Kiwi umpire Fred Goodall found out what happens when you upset the big man, big time. It was on the notorious West Indies tour of New Zealand in 1980, when Clive’s men lot their rag with the officials and at one stage, during the second Test in Christchurch, threatened not to take the field unless Goodall was removed from the action. The incident involving Croft happened after Goodall decided, in his wisdom, to no-ball the fast bowler. Croft’s response was nothing if not straightforward. On his way to the wicket to deliver the next ball, the giant paceman sent Goodall flying with a shoulder-charge that would have made Roy Keane proud.
Croftie’s mum knew what kind of demon she’d produced. ‘When I hear Colin bowl de bounces, I get vexed,’ she explained. ‘Two bounces an over okay, but when he bowl five I get vexed bad. I tell him, what happen if he hit batsman and he fall dead on de spot?’ Sadly for batsmen the world over, Mrs Croft’s protestations had no effect.
I found batting against Croft one of the more challenging experiences of my career. Bowling from wide of the crease with an awkward, gangling action he was always at you, it was extremely difficult to pick up the length of the ball – which varied from short to very short – and he never seemed to give you any width to work with. He absolutely detested getting hit, which only happened once in his career, to my knowledge, when Viv took him on and destroyed him, playing for Somerset against Lancashire on a real flyer at Southport. And he was one of those rare athletes who actually seemed to get stronger the more he bowled.
After packing up the game, Croft took it upon himself to learn to fly, put in the work, got his pilot’s licence and now flies commercially. Normally, when I hear the words, ‘This is your captain speaking’, deep sleep follows imminently. I think in his case it would be a good idea to make an exception and take notice.
If I bumped into Hansie Cronje tomorrow, there is only one word I can think of saying to him – apart from the obvious smattering of Anglo-Saxon vernacular – after his conversion from a sporting statesman who led South Africa out of apartheid’s shadows to become a two-faced, two-bob cheat: ‘Why?’ We may never know what possessed Cronje to fall into the clutches of bookmakers and become a willing stooge for match-fixers. Nor am I convinced that the full story of his duplicity, deceit and double standards came out at Judge Edwin King’s commission of inquiry in South Africa. But one thing is certain: Cronje will go down in history as a devious charlatan who sold cricket’s reputation for sportsmanship and fair play down the river.
Why did you do it, Hansie? Why, why, why?
I was as shocked as everyone else when he was sacked as South African captain on 11 April 2000 because he was just about the last person on earth you would suspect of making squalid pacts with the underworld.
Everyone young enough to remember the autumn of 1963 recalls where they were and what they were doing when US President John F. Kennedy was assassinated; and I will always remember being on my way to a Pride of Britain awards lunch in Park Lane when news of Cronje’s downfall broke. I was gobsmacked, absolutely dumbstruck.

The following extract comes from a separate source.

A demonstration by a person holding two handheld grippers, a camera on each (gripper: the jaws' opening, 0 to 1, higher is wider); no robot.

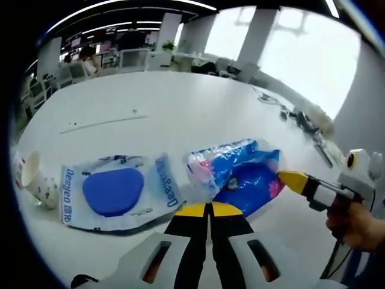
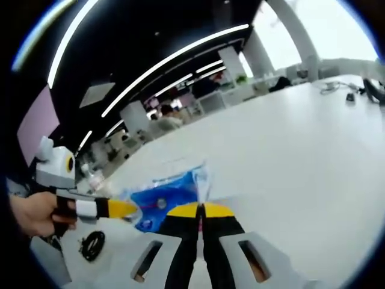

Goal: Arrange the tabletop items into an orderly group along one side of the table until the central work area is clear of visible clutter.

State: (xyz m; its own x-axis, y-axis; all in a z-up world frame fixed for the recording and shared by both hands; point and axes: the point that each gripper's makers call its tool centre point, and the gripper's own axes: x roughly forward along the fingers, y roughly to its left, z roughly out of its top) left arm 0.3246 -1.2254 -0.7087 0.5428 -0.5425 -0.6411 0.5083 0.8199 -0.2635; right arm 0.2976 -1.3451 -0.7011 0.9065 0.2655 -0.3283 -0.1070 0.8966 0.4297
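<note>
White office table (image 1: 180, 102) stretches ahead of me. My left gripper (image 1: 209, 209) has its jaws pressed together just short of a flat packet (image 1: 114, 192) printed "Deeyeo". My right gripper (image 2: 200, 210), jaws together, pinches the crumpled blue bag (image 1: 240, 171). A paper cup (image 1: 30, 179) lies far left.

The surface (image 1: 180, 102) is white, smooth and faintly glossy, catching window light; the flat pack (image 1: 117, 192) is thin clear plastic film, shiny and lightly wrinkled, over a matt blue pad; the crumpled bag (image 1: 240, 174) is glossy blue and white plastic, heavily creased; the cup (image 1: 33, 180) looks like printed paper, matt; the left gripper (image 1: 209, 209) has matt black jaws with smooth yellow tips and pale grey plastic housing; the right gripper (image 2: 200, 209) looks alike; the cable coil (image 2: 92, 245) is matt black.
</note>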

The previous weekend, Indian police had announced they had tapes of Cronje’s mobile-phone conversations with a bookmaker – which they stumbled across pursuing an unconnected murder inquiry – and most people had treated their revelations with a cellar, never mind a pinch, of salt. The allegations seemed to lose credibility when a respected South African journalist, Trevor Chesterfield, claimed he had heard the ‘incriminating’ tapes – and that neither of the voices was Cronje’s. Little did he know that the tapes were merely re-enactments of the transcripts, and the voices he heard were those of Indian actors.
Four days later, the dreadful truth was out. Cronje, having lied to his employers about any involvement in dodgy deals with bookmakers, spilled the beans to a clergyman before telephoning Dr Ali Bacher, managing director of the United Cricket Board, at three in the morning.